I was going to say. The common way to capture wholesale changes between two different versions of a document is to do a blackline (Review > Compare). That will generate a "version" of the document which reflects all changes between versions.
posted by praemunire at 4:03 PM on October 7 [4 favorites]


Where I work, "document reissued in its entirety" IS a change that can go in the change log. The old ones are still retained but a new version is started and filed in the same place.

That doesn't help you re-use text, charts, tables from the old ones, though. Can you change the type of section break to one that doesn't insert any visible space, like Lanark suggested?
posted by ctmf at 4:13 PM on October 7 [2 favorites]


I've read that if you highlight an entire document except for the last paragraph formatting mark, Word often lets you do things you otherwise can't. I don't know if or how that would work in your case, but it wouldn't hurt to try.
posted by sardonyx at 7:03 PM on October 7


I don't know if this would be useful, but what if you tried to edit these ancient documents in the ancient version of the software.

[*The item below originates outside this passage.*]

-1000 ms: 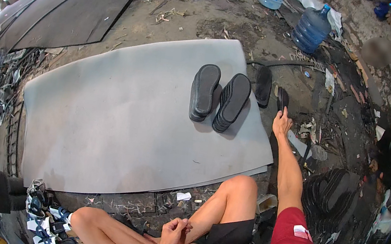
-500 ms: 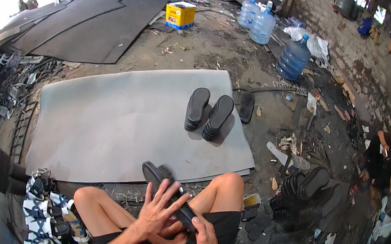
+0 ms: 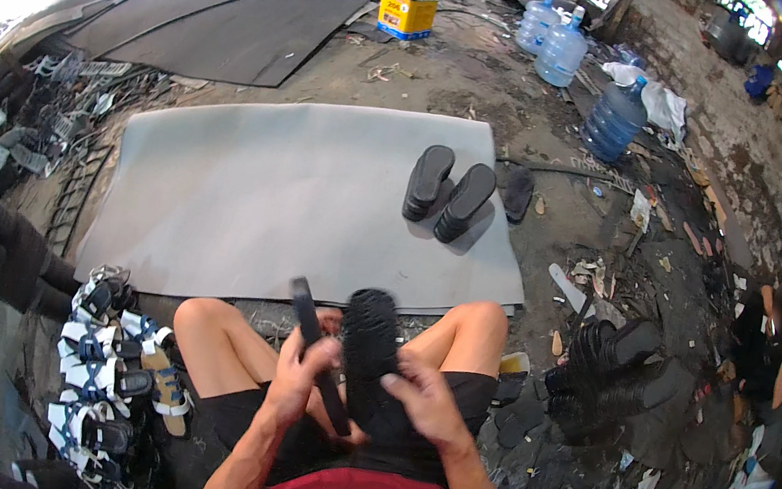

If you can run an older version of Windows in VirtualBox with an old version of office... Maybe then you can remove the section breaks without breaking everything...

I haven't tried to do such a thing, but I feel like it would be worth a shot, because the current process sounds untenable.
posted by skunk pig at 8:44 PM on October 7


Try viewing in Draft mode. This will let you see and delete the section breaks. This might still entirely fuck up the formatting in some bizarre way, because that's how Word rolls, but you can in fact delete the section breaks.